* Problem details:
In the data that follows, find the line with "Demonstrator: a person"; transcribe it, every later line up to the one with "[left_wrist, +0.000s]", and that line as well, exactly and with no others.

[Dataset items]
☆ ☆ ☆ ☆ ☆

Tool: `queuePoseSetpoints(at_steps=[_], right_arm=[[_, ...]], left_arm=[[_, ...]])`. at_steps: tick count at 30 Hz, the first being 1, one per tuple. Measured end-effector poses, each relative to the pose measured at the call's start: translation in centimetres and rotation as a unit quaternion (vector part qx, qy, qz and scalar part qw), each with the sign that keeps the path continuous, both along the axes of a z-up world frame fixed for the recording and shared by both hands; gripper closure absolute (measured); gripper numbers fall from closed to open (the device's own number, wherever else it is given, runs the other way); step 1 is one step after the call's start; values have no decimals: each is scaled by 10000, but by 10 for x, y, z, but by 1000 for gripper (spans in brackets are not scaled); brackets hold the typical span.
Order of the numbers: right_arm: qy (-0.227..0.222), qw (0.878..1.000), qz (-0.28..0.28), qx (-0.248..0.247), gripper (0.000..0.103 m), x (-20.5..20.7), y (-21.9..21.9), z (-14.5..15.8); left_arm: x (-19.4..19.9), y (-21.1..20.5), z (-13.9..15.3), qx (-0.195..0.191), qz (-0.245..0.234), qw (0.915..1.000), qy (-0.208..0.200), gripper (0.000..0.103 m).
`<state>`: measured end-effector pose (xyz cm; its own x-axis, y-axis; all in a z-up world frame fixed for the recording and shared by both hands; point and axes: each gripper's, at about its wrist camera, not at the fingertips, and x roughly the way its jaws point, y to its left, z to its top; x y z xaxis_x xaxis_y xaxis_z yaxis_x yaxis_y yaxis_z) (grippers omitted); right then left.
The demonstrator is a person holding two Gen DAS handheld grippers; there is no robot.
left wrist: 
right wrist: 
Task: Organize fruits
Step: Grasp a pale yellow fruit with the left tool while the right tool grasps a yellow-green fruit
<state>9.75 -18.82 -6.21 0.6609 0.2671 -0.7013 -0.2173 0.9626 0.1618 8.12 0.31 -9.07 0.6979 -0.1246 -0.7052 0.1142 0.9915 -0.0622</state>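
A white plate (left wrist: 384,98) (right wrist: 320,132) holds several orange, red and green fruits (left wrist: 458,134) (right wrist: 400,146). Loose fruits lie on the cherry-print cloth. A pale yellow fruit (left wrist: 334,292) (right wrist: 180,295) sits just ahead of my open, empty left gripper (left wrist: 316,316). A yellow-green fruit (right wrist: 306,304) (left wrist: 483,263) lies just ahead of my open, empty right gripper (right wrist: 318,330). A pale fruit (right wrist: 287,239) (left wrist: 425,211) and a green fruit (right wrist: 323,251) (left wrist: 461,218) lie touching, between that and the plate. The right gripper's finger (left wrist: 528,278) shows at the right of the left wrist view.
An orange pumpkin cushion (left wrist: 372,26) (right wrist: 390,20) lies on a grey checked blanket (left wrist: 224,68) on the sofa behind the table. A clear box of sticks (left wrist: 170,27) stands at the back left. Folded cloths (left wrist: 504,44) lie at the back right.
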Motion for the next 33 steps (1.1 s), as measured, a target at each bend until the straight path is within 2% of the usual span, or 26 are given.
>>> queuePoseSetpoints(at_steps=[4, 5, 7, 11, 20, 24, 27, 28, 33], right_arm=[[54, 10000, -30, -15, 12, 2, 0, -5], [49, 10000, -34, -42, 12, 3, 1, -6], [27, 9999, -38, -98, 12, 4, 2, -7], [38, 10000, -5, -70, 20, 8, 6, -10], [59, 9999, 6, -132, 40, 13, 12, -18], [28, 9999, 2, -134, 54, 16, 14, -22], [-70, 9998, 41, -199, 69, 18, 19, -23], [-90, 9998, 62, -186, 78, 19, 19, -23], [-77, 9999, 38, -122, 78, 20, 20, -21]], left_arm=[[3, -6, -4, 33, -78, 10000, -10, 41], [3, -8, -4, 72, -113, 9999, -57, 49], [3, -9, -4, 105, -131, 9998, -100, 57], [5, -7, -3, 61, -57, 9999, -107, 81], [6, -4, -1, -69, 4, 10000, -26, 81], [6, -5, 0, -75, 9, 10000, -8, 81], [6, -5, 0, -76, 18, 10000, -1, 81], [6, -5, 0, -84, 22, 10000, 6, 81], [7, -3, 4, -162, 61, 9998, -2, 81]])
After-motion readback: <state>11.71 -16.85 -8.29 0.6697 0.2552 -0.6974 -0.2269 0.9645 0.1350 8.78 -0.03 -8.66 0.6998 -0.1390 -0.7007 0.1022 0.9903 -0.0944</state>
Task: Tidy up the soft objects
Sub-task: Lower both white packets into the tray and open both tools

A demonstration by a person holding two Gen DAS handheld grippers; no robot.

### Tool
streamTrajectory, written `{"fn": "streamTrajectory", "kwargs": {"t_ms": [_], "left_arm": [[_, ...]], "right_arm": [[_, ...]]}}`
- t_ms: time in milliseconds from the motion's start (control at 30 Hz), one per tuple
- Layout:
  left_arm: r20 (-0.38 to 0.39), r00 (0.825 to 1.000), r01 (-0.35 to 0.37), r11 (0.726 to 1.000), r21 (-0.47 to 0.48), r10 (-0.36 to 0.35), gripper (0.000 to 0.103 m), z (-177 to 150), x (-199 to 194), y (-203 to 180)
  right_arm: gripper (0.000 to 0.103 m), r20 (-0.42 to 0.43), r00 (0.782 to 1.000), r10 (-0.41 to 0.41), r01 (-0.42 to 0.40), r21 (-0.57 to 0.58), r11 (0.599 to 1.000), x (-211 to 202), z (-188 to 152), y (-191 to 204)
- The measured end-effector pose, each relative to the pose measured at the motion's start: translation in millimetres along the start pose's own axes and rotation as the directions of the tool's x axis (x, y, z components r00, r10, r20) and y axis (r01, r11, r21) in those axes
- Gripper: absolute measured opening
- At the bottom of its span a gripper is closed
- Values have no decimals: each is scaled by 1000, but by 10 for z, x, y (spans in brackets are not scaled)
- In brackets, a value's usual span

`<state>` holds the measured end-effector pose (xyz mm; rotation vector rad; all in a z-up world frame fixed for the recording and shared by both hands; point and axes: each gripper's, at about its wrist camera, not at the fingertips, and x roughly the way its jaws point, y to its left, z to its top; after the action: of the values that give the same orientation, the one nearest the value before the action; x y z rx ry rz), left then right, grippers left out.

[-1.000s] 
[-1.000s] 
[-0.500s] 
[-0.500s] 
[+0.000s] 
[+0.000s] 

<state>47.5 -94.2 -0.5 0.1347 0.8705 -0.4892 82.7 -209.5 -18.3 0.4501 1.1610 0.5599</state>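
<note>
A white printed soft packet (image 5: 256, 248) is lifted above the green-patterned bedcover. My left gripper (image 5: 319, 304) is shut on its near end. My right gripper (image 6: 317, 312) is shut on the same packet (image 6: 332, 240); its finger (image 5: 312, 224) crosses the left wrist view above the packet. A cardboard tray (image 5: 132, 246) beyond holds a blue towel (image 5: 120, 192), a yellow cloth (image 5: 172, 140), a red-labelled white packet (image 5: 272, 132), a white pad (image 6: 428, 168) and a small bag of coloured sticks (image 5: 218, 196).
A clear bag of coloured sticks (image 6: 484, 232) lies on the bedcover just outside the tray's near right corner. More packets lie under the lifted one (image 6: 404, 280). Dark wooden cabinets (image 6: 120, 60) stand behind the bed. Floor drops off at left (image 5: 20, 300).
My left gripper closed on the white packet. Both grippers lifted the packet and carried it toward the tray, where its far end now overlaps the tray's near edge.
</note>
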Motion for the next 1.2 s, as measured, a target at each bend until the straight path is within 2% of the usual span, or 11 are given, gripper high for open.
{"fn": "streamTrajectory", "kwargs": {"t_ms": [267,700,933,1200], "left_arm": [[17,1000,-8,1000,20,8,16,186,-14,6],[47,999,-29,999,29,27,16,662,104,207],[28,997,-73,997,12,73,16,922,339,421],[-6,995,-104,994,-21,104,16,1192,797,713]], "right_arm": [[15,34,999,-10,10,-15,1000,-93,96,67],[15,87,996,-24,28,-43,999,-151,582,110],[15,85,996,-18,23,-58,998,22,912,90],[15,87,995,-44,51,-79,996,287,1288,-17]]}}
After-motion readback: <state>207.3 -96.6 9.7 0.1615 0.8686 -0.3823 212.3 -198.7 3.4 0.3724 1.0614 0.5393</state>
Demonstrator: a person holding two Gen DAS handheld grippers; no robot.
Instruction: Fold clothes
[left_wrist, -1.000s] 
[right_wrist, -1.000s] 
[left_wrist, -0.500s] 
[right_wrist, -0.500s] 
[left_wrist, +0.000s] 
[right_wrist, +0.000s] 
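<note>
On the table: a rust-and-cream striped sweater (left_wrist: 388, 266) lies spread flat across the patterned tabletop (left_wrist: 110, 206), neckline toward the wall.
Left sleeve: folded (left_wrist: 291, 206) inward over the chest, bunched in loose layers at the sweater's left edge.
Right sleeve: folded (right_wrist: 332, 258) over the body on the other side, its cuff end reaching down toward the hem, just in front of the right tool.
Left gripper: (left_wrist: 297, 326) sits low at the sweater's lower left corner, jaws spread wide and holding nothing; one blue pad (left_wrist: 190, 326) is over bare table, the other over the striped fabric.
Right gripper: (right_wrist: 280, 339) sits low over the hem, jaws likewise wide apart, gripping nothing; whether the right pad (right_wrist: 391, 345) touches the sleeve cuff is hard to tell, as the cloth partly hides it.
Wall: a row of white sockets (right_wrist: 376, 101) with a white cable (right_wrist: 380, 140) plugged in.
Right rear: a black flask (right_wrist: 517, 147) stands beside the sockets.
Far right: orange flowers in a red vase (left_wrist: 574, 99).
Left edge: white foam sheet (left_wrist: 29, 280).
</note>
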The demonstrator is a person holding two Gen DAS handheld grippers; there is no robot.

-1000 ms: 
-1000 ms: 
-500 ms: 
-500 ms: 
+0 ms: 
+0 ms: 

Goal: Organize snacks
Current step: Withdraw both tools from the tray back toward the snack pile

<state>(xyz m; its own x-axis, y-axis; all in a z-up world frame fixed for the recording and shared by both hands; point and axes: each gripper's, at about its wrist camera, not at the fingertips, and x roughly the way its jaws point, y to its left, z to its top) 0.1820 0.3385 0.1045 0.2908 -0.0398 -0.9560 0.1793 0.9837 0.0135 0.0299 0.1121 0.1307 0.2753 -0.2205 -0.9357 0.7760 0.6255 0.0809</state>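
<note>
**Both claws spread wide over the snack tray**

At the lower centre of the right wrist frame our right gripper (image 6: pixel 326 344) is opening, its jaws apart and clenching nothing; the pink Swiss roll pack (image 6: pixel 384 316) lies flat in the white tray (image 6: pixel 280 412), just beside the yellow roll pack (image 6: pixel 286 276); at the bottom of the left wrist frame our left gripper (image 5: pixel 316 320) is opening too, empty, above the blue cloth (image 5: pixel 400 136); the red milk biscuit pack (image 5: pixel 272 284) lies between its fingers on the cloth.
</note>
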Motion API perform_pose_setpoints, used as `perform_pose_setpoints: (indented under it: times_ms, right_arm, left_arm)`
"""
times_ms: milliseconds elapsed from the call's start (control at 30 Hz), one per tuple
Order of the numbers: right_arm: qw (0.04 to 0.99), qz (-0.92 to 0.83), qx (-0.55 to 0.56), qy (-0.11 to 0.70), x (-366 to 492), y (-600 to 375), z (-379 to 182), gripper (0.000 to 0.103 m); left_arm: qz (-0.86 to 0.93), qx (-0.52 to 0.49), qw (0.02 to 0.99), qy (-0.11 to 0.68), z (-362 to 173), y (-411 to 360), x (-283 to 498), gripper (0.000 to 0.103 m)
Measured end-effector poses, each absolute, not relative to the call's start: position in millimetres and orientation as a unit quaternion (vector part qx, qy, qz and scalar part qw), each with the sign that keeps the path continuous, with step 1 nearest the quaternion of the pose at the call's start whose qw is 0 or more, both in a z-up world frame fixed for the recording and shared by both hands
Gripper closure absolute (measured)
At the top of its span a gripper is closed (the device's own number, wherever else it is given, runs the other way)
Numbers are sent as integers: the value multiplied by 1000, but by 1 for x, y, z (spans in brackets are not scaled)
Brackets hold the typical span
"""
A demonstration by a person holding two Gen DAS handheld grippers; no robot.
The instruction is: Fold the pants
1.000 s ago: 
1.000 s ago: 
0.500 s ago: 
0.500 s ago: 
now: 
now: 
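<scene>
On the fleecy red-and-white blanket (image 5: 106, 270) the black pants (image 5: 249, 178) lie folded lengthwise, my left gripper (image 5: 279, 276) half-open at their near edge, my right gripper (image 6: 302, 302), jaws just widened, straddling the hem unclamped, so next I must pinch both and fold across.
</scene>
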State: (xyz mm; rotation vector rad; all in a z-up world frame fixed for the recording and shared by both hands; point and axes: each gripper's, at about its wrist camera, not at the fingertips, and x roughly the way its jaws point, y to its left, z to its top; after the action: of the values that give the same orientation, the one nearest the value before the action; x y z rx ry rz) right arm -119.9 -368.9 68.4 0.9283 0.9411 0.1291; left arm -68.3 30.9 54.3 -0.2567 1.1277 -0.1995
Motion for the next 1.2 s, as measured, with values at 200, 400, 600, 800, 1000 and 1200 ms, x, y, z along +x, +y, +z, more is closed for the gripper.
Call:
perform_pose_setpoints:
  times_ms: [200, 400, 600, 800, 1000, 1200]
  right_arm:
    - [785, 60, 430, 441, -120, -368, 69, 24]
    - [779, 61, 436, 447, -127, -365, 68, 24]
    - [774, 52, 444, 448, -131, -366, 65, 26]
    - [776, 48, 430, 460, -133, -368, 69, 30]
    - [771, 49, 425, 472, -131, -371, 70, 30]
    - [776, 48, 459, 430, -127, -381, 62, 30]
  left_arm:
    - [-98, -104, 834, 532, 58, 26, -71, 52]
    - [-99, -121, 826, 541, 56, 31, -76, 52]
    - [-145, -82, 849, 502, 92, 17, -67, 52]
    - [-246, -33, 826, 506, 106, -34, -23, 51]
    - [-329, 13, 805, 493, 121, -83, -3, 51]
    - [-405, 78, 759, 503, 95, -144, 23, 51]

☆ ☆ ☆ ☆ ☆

* Response area:
Demonstrator: a person holding two Gen DAS handheld grippers; no robot.
Instruction: Fold clothes
[left_wrist, -1.000s] 
[right_wrist, -1.000s] 
[left_wrist, -0.500s] 
[right_wrist, -0.500s] 
[left_wrist, +0.000s] 

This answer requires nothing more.